Впервые услышав лондонские сплетни, я не уделил им особого внимания. Для прохожего (или даже человека за прилавком) ‘актриса’ по сей день лишь эвфемизм грубых и недолговечных удовольствий, хотя мой опыт общения с актрисами, охватывающий три континента и превышающий отпущенные мне семьдесят лет, заставляет меня прийти скорее к противоположному выводу.

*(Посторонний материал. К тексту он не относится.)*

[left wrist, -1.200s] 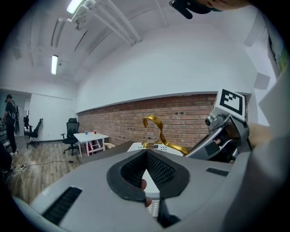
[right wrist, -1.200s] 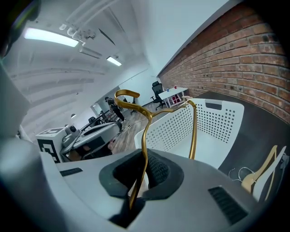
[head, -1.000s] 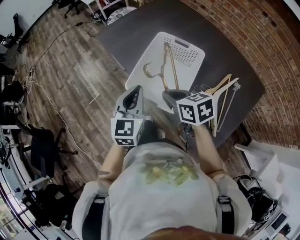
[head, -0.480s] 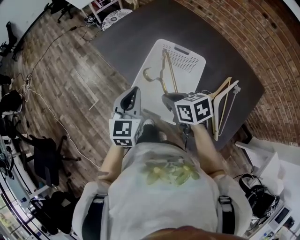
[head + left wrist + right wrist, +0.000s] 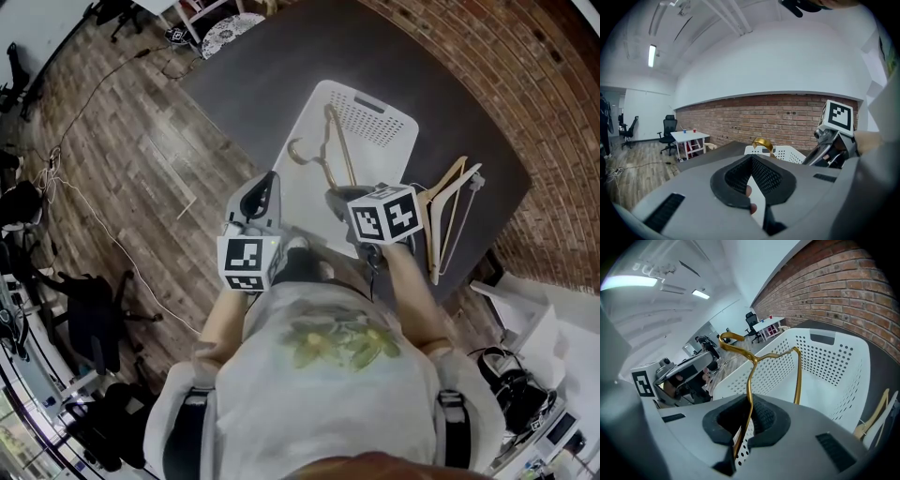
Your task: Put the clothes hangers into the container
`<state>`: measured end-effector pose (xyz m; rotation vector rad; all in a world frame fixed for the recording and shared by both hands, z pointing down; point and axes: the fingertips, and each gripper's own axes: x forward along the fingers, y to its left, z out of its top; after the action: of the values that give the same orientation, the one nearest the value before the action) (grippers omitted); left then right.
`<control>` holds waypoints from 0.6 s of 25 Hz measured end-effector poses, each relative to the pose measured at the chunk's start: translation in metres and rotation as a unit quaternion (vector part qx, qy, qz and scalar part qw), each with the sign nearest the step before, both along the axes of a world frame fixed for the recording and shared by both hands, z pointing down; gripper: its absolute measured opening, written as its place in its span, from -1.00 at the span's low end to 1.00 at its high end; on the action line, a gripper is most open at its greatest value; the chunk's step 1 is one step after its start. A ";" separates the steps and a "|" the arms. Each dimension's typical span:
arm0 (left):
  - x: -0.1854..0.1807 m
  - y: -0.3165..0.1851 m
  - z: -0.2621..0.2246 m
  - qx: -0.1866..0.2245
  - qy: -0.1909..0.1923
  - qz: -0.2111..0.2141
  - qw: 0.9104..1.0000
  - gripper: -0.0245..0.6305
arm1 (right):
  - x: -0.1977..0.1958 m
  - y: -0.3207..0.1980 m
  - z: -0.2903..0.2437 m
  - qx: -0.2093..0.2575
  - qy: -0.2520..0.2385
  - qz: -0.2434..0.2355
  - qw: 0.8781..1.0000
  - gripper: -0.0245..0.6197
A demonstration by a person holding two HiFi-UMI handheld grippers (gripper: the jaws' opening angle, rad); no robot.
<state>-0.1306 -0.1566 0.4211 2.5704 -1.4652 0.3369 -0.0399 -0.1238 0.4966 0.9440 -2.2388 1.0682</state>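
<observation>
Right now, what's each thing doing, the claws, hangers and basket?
Right claw, shut on the gold hanger.
Left claw, shut, holding nothing.
Gold hanger, held over the basket.
Basket, upright on the table, top open.
Wooden hangers, lying on the table beside the basket.

Basket point(image 5: 386, 120): mouth open, far right half free; gold hanger point(image 5: 335, 141) stands across near left part. Wooden hangers point(image 5: 448, 202) lie just right of basket, blocking that side. Table point(image 5: 253, 80) far and left bare. Left gripper point(image 5: 271, 180) crowds near left rim.
</observation>
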 end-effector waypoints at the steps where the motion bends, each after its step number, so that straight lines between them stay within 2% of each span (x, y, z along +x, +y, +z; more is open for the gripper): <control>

Человек, выделяющийся из общего стада, служит естественной мишенью клеветы. Никогда не забуду позорный эпизод с похищением помета, в чем обвинил меня ветеринар доктор Стукс, — но оставим этот странный случай до другого раза. Возвращаясь к Карине: я слышал сплетни; я приписывал их вышеуказанному мной источнику. Но затем свидетельства стали разрастаться до масштабов, которые вряд ли мог игнорировать даже самый широко смотрящий на вещи человек.
Прежде всего, молодой Ронни Фербиш-Дарнли вышиб себе мозги. Конечно, у него были игорные долги, и семья сделала упор на них; но отношения его с Кариной были общеизвестны. Затем майор Макайверс повесился на собственном галстуке (естественно, родовой расцветки Макайверсов). Нет нужды добавлять, что Макайверс не играл. Но и этот эпизод можно было бы замять, если бы один пэр с титулом столь величественным, что не рискну даже перефразировать его, не погиб в пламени, охватившем его родовой замок. Даже в том обугленном состоянии, в каком они были обнаружены, тела его жены и семерых детей демонстрировали неуклюжую поспешность, с которой пэр перерезал им горла.
Казалось, что… как бы это сказать?.. словно Карина в некотором роде ‘носительница’ того, что нам тогда еще было неведомо под именем ‘влечения к смерти’. Люди, знавшие ее слишком хорошо, не желали больше жить.